Girls’ wrestling is still relatively new to the state of New Mexico, but it didn’t take long for the sport to become popular at one school.  Highland High School currently has 20 girls in their wrestling program this year.

“It caught us off guard,” said second-year Highland coach Robert Velasquez.  “We had to adjust our wrestle schedule to accommodate the extra girls.”

Last year at the state meet, there was a girls’ exhibition tournament for the very first time.  The exposure of those matches helped introduce the sport to others and gave more girls an opportunity to compete.  “We had two girls last year that wrestled for us and both competed at the state exhibition and both were successful,” explained Velasquez. “So, when we announced the results at state, that started a lot of the talk.  There are girls here who are tough and want to be known for that. They are trying hard to break a stereotype of girl athletes only being able to do certain sports like basketball or softball.  They want to challenge the boys.”

Velasquez says there isn’t a big difference between coaching boys and girls.  “The preparation is the same with boys and girls,” he said. “There’s an obvious difference when it comes to strength, but the mental preparation helps them overcome some nerves of being on the mat.  On my end, it’s a lot of talking and giving them mental pictures. ‘See yourself doing it, and it will happen’ is the advice I give them.”

There are a variety of reasons the program has seen a rise in the number of girls who joined the team. Some take up the sport to build self-confidence.

“I got picked on a lot because I was really small and I was a girl and I felt uncomfortable and wanted to feel more confident in myself,” said Bianca Loving.  The junior is in her second year of wrestling.  “It helped me stand up for myself.”

Sophomore Mia Contreras has been wrestling for three years.  “I grew up in the wrestling room,” said Contreras.  “My older brother and cousin were junior wrestlers and my dad was an assistant.  I would drill with them but not wrestle until I was in the eighth grade.”

“I love the challenge and the way you can push yourself in what you can do.”

When Contreras and Loving first got involved in the sport there weren’t as many girls.  They had to wrestle against the boys at practice.  Despite some strength differences, it taught the girls a tenacious and persistent attitude.  “We’ve been told not to let their strength and size work against you,” said Loving.  “It taught me to never give up.”

Loving hopes that having so many girls in the program will serve as an inspiration for others.  “It teaches kids you can do what you want to do and get out of your comfort zone and get somewhere in life,” she said.
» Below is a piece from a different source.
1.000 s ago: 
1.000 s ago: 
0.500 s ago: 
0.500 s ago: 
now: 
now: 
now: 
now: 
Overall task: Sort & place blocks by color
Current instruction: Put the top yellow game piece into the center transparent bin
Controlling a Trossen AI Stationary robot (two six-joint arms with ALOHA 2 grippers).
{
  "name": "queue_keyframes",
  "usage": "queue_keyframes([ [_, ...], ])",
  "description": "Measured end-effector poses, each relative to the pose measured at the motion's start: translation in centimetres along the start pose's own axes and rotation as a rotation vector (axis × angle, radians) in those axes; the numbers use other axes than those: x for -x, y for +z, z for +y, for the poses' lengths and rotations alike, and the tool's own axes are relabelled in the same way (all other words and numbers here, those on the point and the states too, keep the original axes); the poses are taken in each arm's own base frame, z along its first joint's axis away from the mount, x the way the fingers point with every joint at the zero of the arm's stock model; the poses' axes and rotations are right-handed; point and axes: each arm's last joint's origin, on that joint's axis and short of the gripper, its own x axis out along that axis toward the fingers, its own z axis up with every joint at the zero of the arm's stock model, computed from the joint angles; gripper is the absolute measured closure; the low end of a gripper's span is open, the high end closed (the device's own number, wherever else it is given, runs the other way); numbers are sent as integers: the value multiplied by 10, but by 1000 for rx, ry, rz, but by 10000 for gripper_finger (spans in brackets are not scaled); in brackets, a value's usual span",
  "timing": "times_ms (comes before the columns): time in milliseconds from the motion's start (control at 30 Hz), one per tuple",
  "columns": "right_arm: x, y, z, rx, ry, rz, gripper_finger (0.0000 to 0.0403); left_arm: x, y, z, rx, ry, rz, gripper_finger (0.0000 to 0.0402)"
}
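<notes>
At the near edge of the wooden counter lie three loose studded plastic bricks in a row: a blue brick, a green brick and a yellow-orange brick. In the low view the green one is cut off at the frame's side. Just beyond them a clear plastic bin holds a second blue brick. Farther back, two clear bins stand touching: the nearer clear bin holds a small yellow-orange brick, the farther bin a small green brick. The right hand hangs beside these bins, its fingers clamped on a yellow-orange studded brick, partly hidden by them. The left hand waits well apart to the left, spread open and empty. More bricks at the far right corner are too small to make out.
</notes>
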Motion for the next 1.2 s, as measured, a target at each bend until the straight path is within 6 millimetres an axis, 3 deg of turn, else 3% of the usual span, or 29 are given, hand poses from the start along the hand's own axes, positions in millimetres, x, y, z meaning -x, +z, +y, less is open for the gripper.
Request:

Contreras agreed with her teammate.  “I talked to some girls and told them it’s super fun and it’s motivating to see how you can grow as a woman. I used to be really quiet, but wrestling helped me grow so many friendships.”

Velasquez says most of the girls compete at the JV meets, but some earn the right to compete at the varsity level.  The APS Invitational takes place this weekend and some of these girls will be competing against the boys.  “Five of the girls won their wrestle-off competitions at practice and earned spots in the tournament,” said Velasquez.

The meet takes place at West Mesa High School starting Friday afternoon.